La madre, una deuda impagable
El sábado anterior se celebró el día de la madre. Para muchos fue una grata ocasión de sentirse felices al lado de ella. Para otros, fue el día más triste porque ya no está, y su recuerdo dolía intensamente. Dos motivos distintos se juntaron: la historia que enaltece su figura cívica por la gesta de la Coronilla, y el sentimiento universal de gratitud que le debemos, la deuda impagable que llamo yo. En efecto, no hay nada en el mundo, con todo lo que encierra, que pueda justamente valorar su vida.
“Hay una mujer que tiene algo de Dios por la inmensidad de su amor y mucho de ángel por la incansable solicitud de sus cuidados; una mujer que, siendo joven, tiene la reflexión de una anciana, y en la vejez, trabaja con el vigor de la juventud…”,
El Monseñor Ramón Ángel Jara, autor de la oración poética: “Hay una mujer”, de la que se extractó el párrafo transcrito, estuvo cabal en sus expresiones. No conozco otra expresividad más elocuente. Acertó en decir muchas cosas en pocas palabras. Es una página que sólo consta de cinco párrafos; se percibe entre líneas la vibración de un alma que contiene apenas la efusión del llanto. Es una reflexión de honda poesía. La lira suprema del poeta resonó un instante y no volverá nunca más. Esos lujos del espíritu no se repiten.
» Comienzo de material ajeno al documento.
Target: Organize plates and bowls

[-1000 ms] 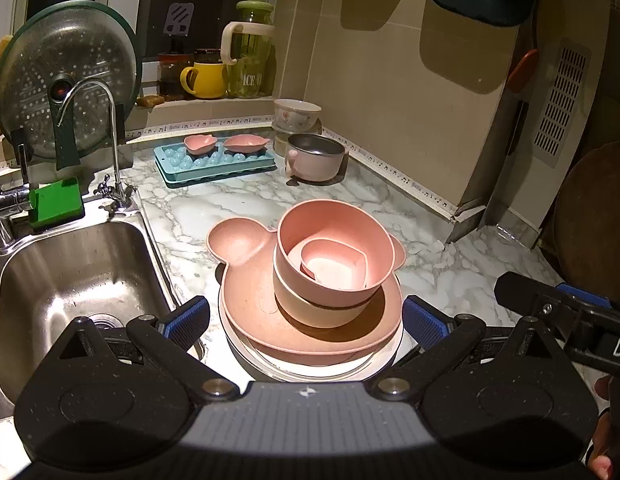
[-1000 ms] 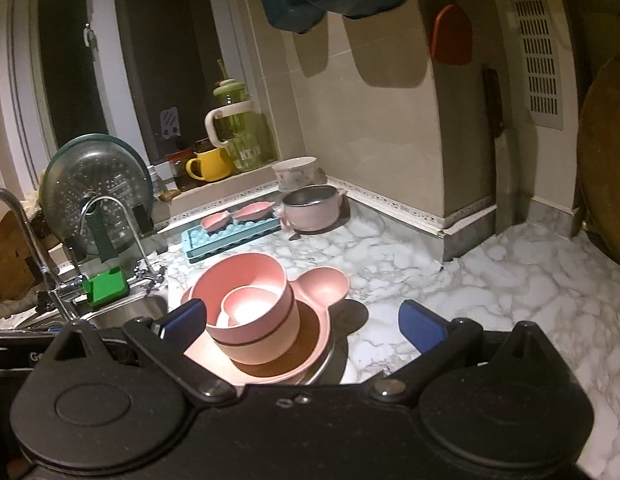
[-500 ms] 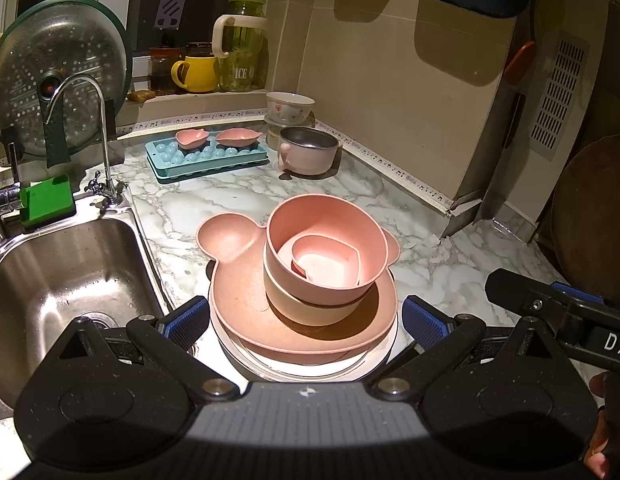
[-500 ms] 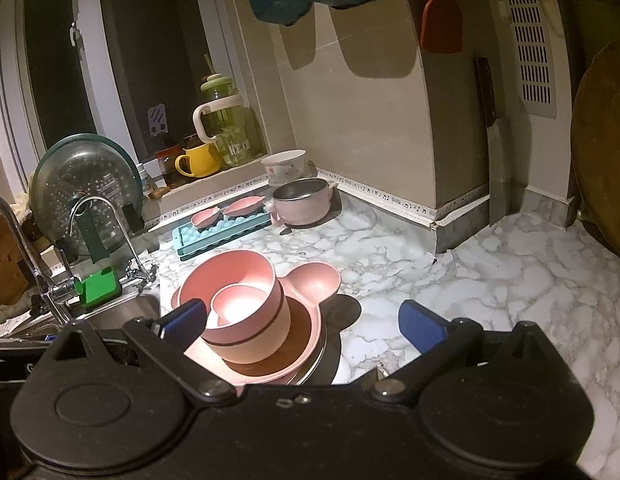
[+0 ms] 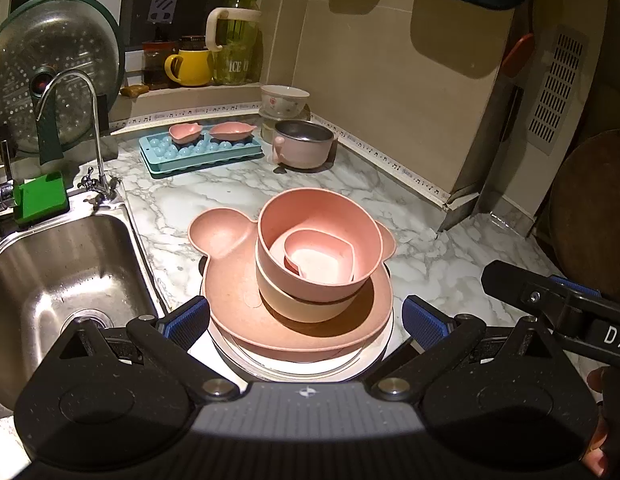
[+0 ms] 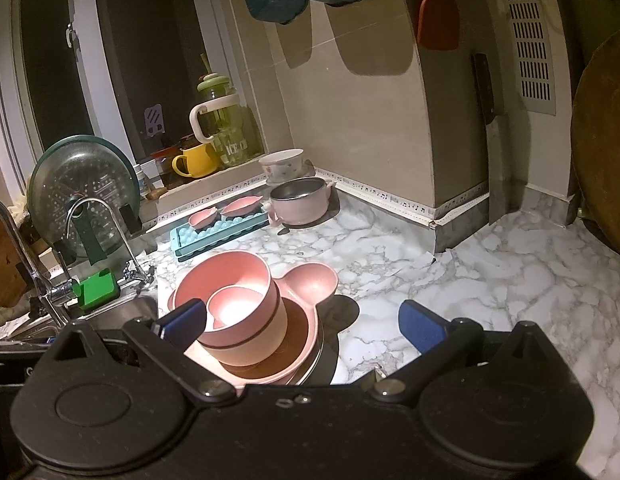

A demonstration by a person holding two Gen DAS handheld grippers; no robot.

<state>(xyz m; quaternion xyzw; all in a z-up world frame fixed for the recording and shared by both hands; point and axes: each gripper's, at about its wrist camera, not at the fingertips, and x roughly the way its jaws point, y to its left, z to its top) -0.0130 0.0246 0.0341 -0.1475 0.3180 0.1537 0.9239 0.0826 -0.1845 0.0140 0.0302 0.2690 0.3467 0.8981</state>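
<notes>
Two pink saucers point(image 5: 210, 132) atop tray point(image 5: 202, 156)

Reading what's legible: up at twelve o'clock on the windowsill, the green glass pitcher point(image 5: 234, 40) shows white lettering, "ICE" plus a cut-off letter, the rest hidden. At three o'clock in the left wrist view, the right gripper's body point(image 5: 565, 312) carries white letters "DA", running off the edge.
</notes>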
No obstante, aunque vale tanto, no alcanza a decir todo. En realidad, el vocabulario verbal está agotado. Ninguna lengua del mundo abarca en profundidad lo que es la madre; por eso, con ella, más que decir, hay que hacer. Es un tesoro que se nos acaba pronto. Ensalcemos su presencia con lo que más se pueda. Y ahora, sin postergaciones. “Mañana” es mala palabra, porque no sabemos si vendrá. Afortunado (a) eres, si aún te escucha decir ¡mamá! Clama a Dios para que suavice el áspero camino por donde transita.
La cotidianidad rutinaria es a veces un velo de ceguedad. Cuando una nueva luz se enciende en su regazo íntimo, su vida ha cambiado radicalmente. Pertenece ya a otra categoría humana; esa nueva luz le ha dignificado, le ha ennoblecido, le ha redimido. No importa lo que haya sido antes; desde el momento en que es madre, lleva en su entraña la presencia de Dios. Es un templo de la vida. ¡Saludemos con asombro ese milagro!
Para una madre los hijos nunca crecen. Son los mismos que antaño —de niños— eran el bálsamo sedante en las tribulaciones. Se abraza con angustia a esa ficción. Su devoción y su ternura por ellos se renueva y no envejece. Para esa dimensión sublimada de su vida los años no cuentan. El calendario no existe. Parece que para valorar sus virtudes excepcionales, se hubieran inventado las palabras “abnegación” y “ternura”. En ningún cuadro de la vida caben esos términos con tanta verdad y precisión como en el de la madre.
El autor es escritor, miembro del PEN Bolivia.